Let's Write A PATH Traverser

When you open up your terminal, you can type in commands like python3 or pip. Your shell uses the PATH variable to find a file named python3 which it can execute. But how?

This article is meant to be an interactive tutorial on how to write an important component of a shell: the PATH traverser.

You can read it in two ways:

  1. Glance over the code examples
  2. Follow along like a tutorial

Either is fine!

Getting Started

Skip to Part 1 if you don't want to follow along locally.

I have setup a small playground which you can run locally using podman or docker:

podman pull ghcr.io/possiblyashrub/path-traversal:latest
podman run --name path-traversal-tutorial -it ghcr.io/possiblyashrub/path-traversal:latest

# OR (if you have docker instead)

docker pull ghcr.io/possiblyashrub/path-traversal:latest
docker run --name path-traversal-tutorial -it ghcr.io/possiblyashrub/path-traversal:latest

You can find the source and CI pipeline which builds these images on this GiHub repository.

In this article, we will be writing the program in python.
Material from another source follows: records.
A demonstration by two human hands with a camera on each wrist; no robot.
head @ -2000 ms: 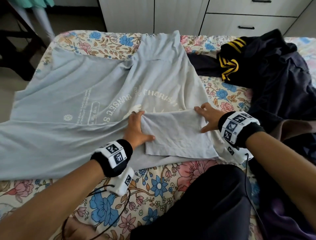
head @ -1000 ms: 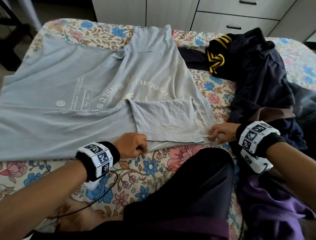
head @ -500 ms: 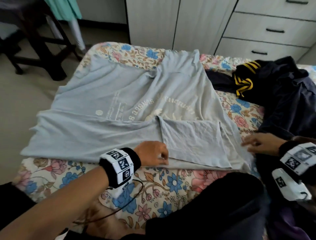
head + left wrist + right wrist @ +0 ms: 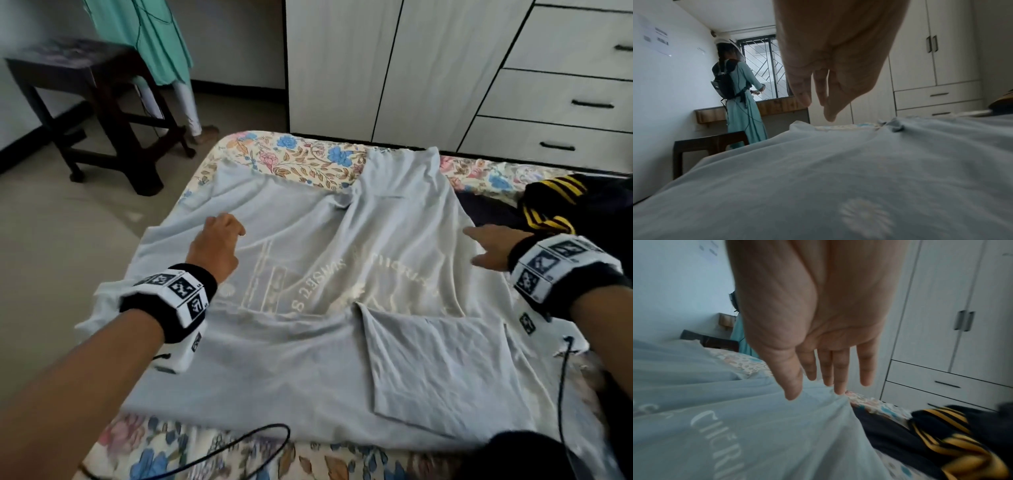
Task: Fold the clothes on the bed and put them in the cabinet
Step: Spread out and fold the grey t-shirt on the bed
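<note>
Both hands hold nothing. Left hand [image 4: 216, 247] hovers over the shirt [image 4: 308, 359], fingers loosely bent. Right hand [image 4: 492, 249] flat, fingers straight, at shirt's right edge beside the dark clothes [image 4: 561, 202]. Shirt spread on the bed [image 4: 294, 154], near sleeve folded in. Cabinet [image 4: 445, 68] beyond.

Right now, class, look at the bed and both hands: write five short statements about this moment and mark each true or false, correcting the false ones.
1. The light blue T-shirt lies spread on the bed. True.
2. The right hand grips the dark garment. False: it is open, at the shirt's right edge.
3. The left hand holds nothing. True.
4. One sleeve is folded onto the shirt. True.
5. A cabinet drawer stands open. False: all visible drawers are closed.
</note>
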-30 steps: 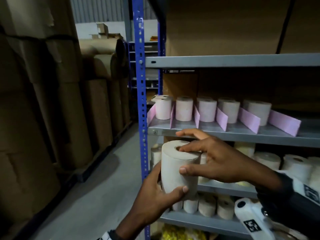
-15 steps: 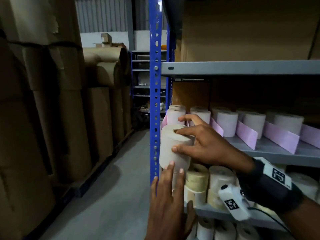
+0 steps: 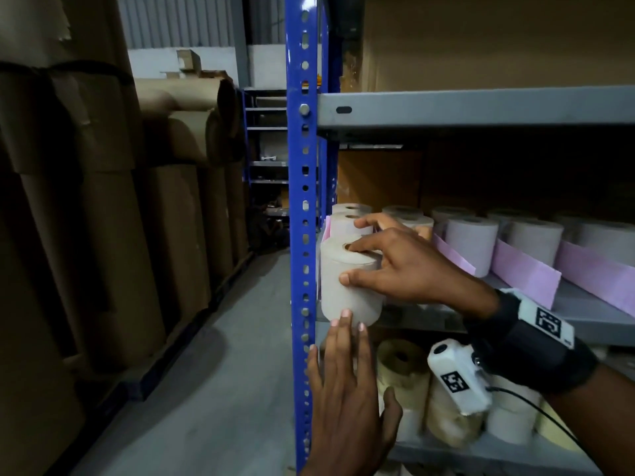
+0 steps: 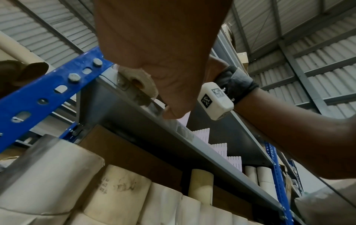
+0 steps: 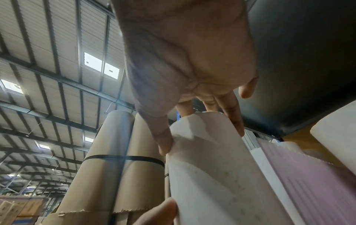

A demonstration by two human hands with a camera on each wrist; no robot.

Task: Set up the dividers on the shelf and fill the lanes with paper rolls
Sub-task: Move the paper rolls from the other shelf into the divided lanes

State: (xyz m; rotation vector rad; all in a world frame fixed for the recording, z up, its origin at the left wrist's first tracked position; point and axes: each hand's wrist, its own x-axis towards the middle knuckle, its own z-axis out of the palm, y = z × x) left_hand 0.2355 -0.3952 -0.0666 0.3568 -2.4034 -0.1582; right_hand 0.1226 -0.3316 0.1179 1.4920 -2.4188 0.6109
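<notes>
My right hand (image 3: 364, 266) grips a pale paper roll (image 3: 347, 290) from the top, thumb on its side and fingers over its core hole. The roll stands upright at the front left corner of the grey shelf (image 3: 584, 317), right beside the blue upright (image 3: 302, 201). In the left wrist view part of the paper roll's base (image 4: 138, 80) overhangs the shelf edge. My left hand (image 3: 347, 359) is below it, fingers straight, fingertips touching the roll's lower edge. Pink dividers (image 3: 525, 280) split the shelf into lanes that hold more rolls (image 3: 472, 242). In the right wrist view the roll (image 5: 212, 159) stands next to a pink divider (image 5: 300, 175).
The shelf below holds several yellowish rolls (image 3: 402, 369). Tall brown cardboard rolls (image 3: 103, 218) line the left side of a grey floor aisle (image 3: 223, 389). Another grey shelf (image 3: 481, 108) runs overhead, with brown cartons above it.
My left hand let go of the roll's side and now only touches its lower edge with straight fingers. My right hand carried the roll up to the shelf's front left corner.
</notes>
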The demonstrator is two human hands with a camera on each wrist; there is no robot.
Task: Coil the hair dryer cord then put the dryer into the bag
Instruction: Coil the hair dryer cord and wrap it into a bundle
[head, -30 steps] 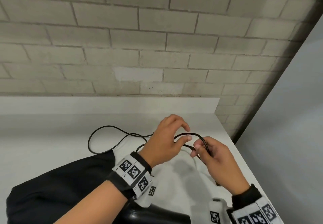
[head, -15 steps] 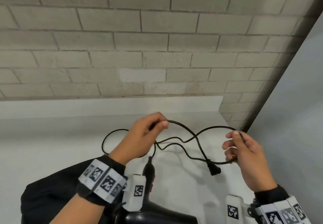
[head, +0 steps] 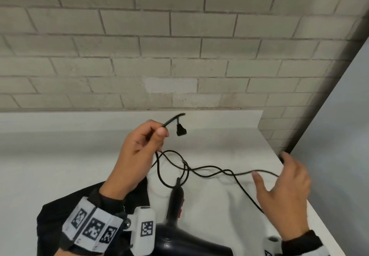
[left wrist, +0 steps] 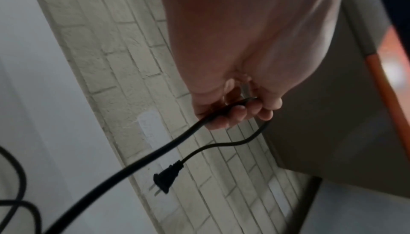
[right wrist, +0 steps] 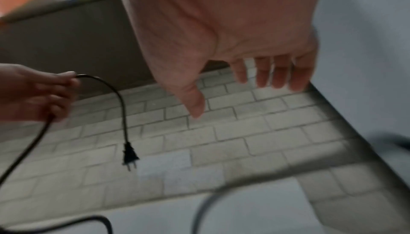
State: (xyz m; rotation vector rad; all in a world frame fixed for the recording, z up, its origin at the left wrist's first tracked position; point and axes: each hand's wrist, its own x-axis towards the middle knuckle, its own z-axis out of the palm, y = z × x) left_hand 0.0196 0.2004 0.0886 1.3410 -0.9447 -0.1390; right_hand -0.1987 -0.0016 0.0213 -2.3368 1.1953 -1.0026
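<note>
A black hair dryer (head: 179,233) lies on the white counter (head: 60,166) at the bottom of the head view, handle pointing away from me. Its black cord (head: 209,173) runs loose over the counter in a loop and a long strand. My left hand (head: 139,148) pinches the cord near its end, and the plug (head: 181,131) dangles just past my fingers (left wrist: 235,115). The same plug (right wrist: 130,156) hangs free in the right wrist view. My right hand (head: 283,184) hovers at the right, fingers (right wrist: 279,73) spread and holding nothing. A black bag (head: 60,215) lies at the lower left.
A grey brick wall (head: 179,46) rises right behind the counter. A pale panel (head: 339,136) closes the right side, and the counter's right edge (head: 289,178) runs under my right hand.
My right hand let go of the cord and spread its fingers. My left hand rose and now holds the cord near the plug, which swung up beside it; the coil fell slack onto the counter.
</note>
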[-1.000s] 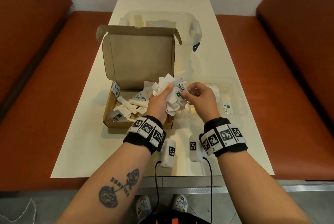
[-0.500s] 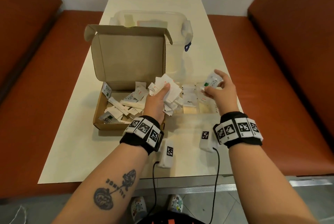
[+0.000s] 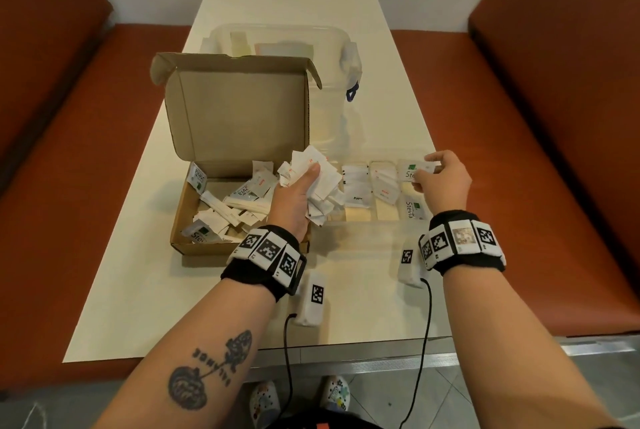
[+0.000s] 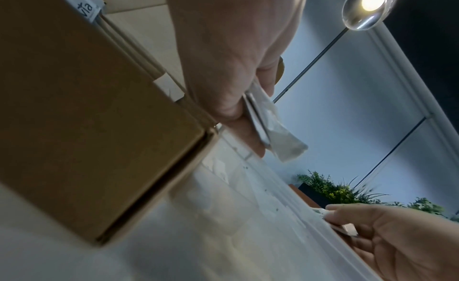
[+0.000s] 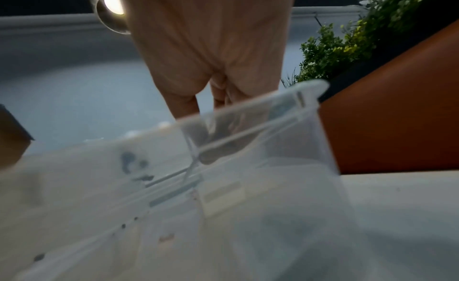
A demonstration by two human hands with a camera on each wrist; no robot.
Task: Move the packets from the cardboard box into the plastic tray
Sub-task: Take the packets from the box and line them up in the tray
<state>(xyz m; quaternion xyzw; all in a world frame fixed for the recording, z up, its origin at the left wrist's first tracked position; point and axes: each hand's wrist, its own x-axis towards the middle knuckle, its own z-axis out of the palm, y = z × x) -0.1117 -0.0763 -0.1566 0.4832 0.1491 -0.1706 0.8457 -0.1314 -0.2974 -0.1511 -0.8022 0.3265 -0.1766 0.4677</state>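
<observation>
The open cardboard box sits left of centre with several white packets inside. My left hand hovers at the box's right edge and grips a bunch of white packets, which also show in the left wrist view as packets beside the box wall. The clear plastic tray lies right of the box and holds a few packets in its compartments. My right hand pinches a Stevia packet low over the tray's right compartment. The right wrist view shows the tray rim below the fingers.
A large clear lidded container stands behind the box lid. Orange benches flank the cream table on both sides. Two tagged white units with cables hang under my wrists near the table's front edge.
My right hand took a packet from the bunch and carried it right, then down over the tray's right compartment. The left hand kept its bunch and stayed by the box.
</observation>
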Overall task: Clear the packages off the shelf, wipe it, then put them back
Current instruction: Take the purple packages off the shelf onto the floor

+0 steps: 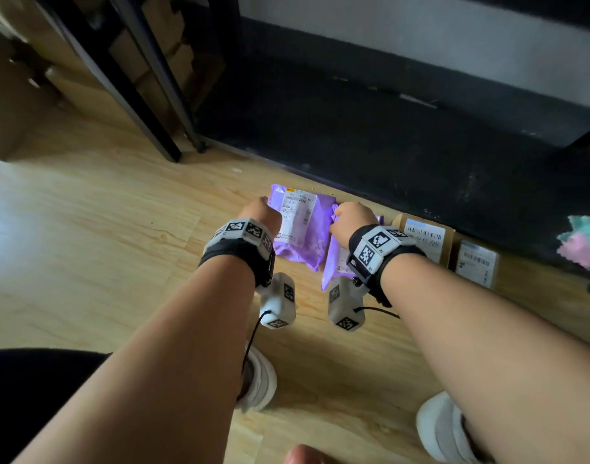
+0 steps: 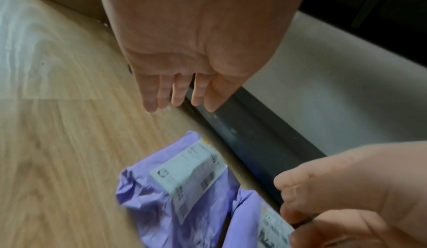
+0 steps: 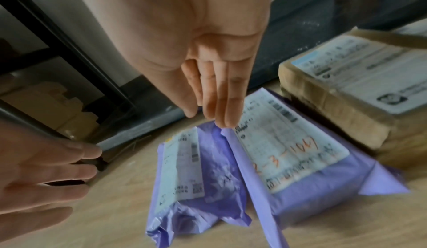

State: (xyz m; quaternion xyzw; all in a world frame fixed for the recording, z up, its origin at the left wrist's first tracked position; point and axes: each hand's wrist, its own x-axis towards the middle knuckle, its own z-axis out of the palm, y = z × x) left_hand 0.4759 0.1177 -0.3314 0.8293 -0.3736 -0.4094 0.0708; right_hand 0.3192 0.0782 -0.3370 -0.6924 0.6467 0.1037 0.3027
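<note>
Two purple mailer packages lie side by side on the wooden floor by a dark baseboard. The left package (image 1: 297,226) (image 2: 175,197) (image 3: 196,169) shows a white label. The right package (image 1: 333,262) (image 3: 289,151) has a label with orange writing. My left hand (image 1: 258,212) (image 2: 175,94) hovers over the floor just left of the left package, its fingers straight and holding nothing. My right hand (image 1: 352,217) (image 3: 215,116) reaches down with straight fingers, and its fingertips touch the far edge of the right package.
Two labelled cardboard boxes (image 1: 424,237) (image 1: 476,262) sit on the floor right of the purple packages. Black shelf legs (image 1: 146,95) stand at the back left with brown cartons (image 1: 12,95) beside them. A pink and teal cloth (image 1: 581,242) lies at the far right. My shoes (image 1: 260,380) are close below.
</note>
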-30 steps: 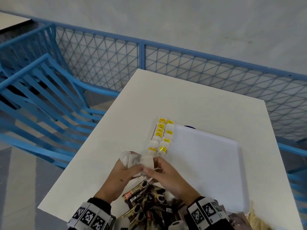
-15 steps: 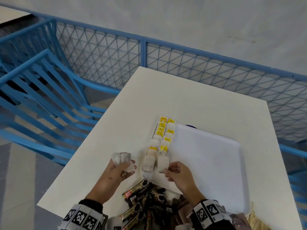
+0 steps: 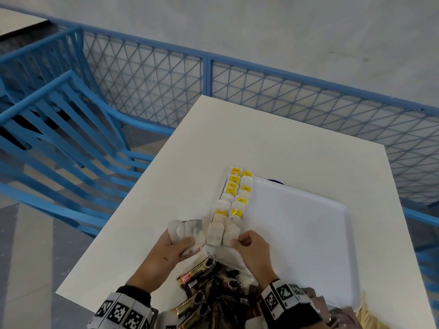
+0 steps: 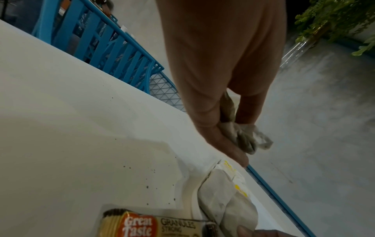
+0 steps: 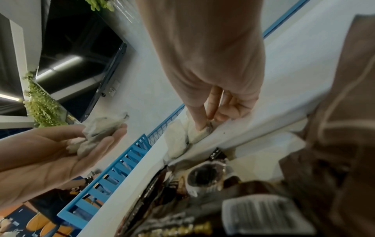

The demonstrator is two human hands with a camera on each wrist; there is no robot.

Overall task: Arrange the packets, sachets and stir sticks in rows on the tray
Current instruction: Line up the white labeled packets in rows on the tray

You are free to try to follow along in any language. C, Go, Rust or Zig will work too. If you use a different language, make sure that it has libc bindings. You will need to be able to make syscalls. We won't use any fancy language features, so you might be fine following along in python even if it's not your main language.

Part 1: What's PATH

We will start by parsing the path variable. If you've never seen your PATH before, now is a great time to learn. The PATH is a list of directories, separated by a colon ":", which instruct the path traversal algorithm where to search for a program and in what order.

For example, in the container if we run echo $PATH you should get something like: "/usr/local/sbin:/usr/local/bin:/usr/sbin:/usr/bin:/sbin:/bin".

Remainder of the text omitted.